-- Problem statement --
Every line from the one containing "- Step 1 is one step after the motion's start" to the one containing "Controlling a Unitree" in the records below, both included, must be set down exactly, and no other line.

(Stored data entries)
^^^^^^^^^^^^^^^^
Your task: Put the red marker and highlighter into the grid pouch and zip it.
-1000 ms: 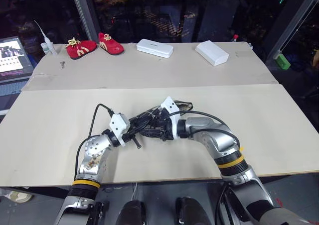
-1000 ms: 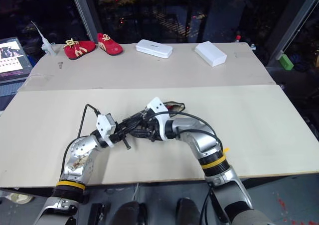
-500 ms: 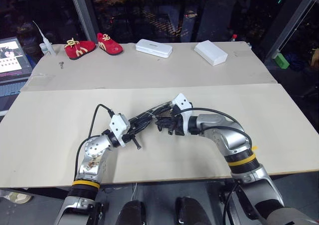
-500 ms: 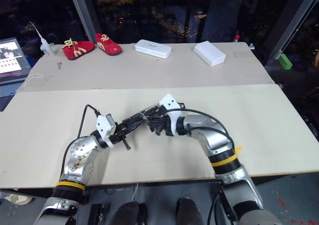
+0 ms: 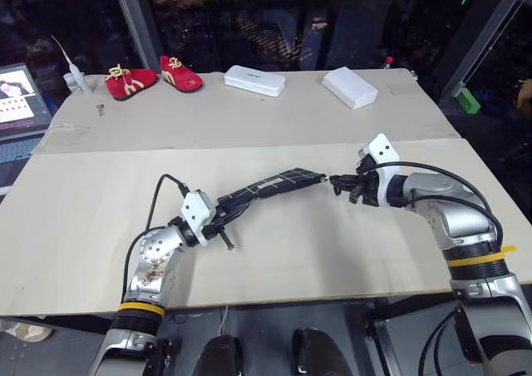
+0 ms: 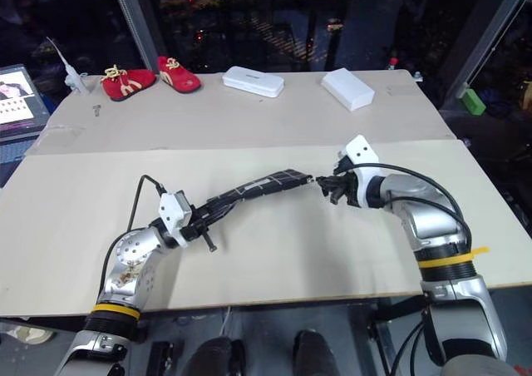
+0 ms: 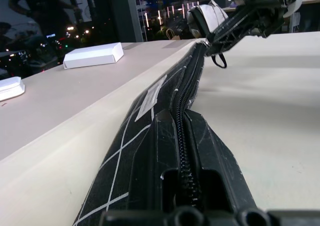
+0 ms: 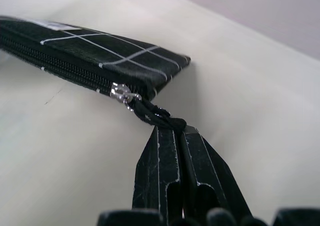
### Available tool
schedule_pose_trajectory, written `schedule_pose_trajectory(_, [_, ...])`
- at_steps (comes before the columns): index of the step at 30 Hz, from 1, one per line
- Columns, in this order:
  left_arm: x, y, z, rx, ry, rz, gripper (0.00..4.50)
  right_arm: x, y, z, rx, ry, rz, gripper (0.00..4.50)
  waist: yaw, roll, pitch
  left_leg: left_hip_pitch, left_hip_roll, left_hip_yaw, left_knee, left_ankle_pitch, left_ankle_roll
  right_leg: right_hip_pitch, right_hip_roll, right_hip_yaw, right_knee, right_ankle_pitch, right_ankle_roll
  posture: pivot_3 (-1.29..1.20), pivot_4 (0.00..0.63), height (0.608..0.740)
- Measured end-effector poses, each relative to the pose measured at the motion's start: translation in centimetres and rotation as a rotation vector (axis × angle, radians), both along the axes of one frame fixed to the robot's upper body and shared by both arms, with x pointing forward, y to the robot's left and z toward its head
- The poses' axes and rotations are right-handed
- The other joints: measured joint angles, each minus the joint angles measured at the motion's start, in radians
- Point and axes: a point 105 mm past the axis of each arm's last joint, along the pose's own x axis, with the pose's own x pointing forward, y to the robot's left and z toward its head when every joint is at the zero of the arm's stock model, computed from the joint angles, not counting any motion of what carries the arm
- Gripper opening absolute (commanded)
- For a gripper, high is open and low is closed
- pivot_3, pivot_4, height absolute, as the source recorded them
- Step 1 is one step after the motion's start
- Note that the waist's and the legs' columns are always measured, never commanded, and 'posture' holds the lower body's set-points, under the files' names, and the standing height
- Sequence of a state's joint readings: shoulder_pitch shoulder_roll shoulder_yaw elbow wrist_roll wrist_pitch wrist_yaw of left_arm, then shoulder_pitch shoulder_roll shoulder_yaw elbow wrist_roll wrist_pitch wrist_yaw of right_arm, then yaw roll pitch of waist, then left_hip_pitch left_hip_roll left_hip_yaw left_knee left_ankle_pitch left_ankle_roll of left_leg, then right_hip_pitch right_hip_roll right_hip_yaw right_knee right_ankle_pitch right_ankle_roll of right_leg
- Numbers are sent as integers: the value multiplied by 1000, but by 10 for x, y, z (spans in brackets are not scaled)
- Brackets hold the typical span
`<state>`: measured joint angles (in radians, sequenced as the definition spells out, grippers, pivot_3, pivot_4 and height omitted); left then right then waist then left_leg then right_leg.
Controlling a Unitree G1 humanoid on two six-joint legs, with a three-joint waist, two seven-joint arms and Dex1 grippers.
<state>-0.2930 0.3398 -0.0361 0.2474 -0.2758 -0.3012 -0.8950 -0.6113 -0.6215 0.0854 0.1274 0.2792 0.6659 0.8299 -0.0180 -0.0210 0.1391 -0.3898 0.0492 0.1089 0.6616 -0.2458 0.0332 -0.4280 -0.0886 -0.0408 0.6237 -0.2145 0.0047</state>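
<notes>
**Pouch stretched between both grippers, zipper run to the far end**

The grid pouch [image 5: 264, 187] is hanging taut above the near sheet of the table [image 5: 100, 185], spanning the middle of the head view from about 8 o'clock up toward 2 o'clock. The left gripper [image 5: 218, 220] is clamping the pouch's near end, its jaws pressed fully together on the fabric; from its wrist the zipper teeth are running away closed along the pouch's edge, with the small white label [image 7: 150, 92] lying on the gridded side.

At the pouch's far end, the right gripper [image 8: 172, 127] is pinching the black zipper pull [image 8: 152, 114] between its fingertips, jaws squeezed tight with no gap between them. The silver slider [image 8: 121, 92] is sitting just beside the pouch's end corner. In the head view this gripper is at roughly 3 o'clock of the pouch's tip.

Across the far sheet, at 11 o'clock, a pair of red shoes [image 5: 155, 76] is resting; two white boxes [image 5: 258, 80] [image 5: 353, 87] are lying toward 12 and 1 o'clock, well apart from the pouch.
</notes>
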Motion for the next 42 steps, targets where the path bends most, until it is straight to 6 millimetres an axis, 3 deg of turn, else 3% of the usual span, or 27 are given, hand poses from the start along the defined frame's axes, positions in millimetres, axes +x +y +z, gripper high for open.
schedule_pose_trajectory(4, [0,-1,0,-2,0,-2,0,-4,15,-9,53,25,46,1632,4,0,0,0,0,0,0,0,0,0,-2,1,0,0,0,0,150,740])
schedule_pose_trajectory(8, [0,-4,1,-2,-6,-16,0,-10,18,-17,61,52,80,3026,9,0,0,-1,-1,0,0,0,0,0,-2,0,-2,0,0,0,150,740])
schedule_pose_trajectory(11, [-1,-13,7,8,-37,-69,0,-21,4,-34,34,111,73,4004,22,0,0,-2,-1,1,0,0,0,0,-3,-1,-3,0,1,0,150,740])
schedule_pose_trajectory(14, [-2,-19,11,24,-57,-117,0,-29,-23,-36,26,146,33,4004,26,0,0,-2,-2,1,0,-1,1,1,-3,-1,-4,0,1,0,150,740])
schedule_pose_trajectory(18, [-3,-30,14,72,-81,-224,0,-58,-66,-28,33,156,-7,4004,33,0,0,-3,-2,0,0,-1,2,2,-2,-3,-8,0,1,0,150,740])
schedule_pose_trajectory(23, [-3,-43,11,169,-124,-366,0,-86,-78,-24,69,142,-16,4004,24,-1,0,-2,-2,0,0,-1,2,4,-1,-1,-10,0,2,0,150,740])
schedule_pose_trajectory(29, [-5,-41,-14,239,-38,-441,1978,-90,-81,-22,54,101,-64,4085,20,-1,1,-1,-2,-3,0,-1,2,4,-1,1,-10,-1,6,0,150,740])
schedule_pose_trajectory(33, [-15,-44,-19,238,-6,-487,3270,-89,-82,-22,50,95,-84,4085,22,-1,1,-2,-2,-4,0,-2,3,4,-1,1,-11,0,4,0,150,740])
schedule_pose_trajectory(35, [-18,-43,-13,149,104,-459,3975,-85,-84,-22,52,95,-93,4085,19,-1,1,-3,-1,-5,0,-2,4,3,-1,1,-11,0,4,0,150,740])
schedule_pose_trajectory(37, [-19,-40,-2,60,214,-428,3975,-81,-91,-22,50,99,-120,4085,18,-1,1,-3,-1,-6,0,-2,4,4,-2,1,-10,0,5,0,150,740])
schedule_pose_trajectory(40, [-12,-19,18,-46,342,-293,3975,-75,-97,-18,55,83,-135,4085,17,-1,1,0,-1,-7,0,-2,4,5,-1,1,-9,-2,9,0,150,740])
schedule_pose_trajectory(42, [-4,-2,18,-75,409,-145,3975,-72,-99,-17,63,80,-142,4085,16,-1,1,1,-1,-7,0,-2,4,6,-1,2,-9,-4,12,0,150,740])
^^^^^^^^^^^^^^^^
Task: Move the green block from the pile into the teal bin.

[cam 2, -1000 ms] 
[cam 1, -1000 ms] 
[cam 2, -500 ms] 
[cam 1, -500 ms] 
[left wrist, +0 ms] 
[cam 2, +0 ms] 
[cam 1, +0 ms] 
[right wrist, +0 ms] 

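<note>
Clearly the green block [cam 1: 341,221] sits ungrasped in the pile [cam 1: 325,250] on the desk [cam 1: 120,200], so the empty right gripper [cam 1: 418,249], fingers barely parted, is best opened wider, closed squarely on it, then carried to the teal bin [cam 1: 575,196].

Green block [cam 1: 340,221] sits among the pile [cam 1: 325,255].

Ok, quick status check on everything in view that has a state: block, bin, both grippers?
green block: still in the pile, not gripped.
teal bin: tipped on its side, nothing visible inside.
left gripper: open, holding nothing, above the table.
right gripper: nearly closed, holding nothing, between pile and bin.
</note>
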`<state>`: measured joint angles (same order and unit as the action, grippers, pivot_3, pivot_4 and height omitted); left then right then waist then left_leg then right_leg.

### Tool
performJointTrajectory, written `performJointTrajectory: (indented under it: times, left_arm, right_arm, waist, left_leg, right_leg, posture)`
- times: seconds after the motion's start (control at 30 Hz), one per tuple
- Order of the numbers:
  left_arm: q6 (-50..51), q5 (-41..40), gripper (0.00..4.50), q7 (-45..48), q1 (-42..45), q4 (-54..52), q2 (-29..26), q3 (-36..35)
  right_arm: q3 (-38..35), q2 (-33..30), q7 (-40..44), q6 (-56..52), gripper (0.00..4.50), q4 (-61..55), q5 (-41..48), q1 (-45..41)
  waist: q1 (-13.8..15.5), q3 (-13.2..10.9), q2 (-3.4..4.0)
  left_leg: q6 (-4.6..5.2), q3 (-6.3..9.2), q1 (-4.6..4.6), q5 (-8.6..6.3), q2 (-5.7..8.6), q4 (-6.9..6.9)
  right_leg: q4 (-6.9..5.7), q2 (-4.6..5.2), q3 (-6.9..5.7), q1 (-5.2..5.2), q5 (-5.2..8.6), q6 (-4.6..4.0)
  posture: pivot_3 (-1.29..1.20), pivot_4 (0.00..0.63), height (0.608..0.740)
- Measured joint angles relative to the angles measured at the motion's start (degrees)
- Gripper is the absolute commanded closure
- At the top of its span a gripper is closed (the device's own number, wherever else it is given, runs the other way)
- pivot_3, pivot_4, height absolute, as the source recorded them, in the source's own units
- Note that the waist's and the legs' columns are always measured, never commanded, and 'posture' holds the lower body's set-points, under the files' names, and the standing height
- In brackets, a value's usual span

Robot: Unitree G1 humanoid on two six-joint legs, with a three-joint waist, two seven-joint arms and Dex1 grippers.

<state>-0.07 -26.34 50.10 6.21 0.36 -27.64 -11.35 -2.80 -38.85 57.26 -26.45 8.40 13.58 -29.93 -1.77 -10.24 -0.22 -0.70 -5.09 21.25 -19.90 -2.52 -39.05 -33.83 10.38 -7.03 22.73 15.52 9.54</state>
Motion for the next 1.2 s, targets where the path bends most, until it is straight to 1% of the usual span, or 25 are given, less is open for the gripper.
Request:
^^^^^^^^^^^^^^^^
-- Solution below --
- Step 1 is one step after the motion's start
- Note that the waist's and the legs' columns are always measured, never commanded, and 'posture' holds the lower body's set-points, under the files' names, and the standing height
- Sequence of a state's joint readings: shoulder_pitch shoulder_roll shoulder_yaw elbow wrist_roll wrist_pitch wrist_yaw of left_arm, then shoulder_pitch shoulder_roll shoulder_yaw elbow wrist_roll wrist_pitch wrist_yaw of right_arm, then yaw roll pitch of waist, then left_hip_pitch left_hip_roll left_hip_yaw left_knee left_ankle_pitch left_ankle_roll of left_leg, then right_hip_pitch right_hip_roll right_hip_yaw right_knee right_ankle_pitch right_ankle_roll of right_leg
- Numbers are sent as integers: the value multiplied by 1000, but by 10 for x, y, z (spans in brackets are not scaled)
- Brackets hold the typical span
`<state>`: measured joint angles (in radians, sequenced as the definition spells out, grippers, pivot_3, pivot_4 and height omitted); left then right then waist then left_leg then right_leg.
Controlling a Unitree G1 humanoid on two six-joint legs, with a three-joint waist, two seven-joint arms and Dex1 grippers.

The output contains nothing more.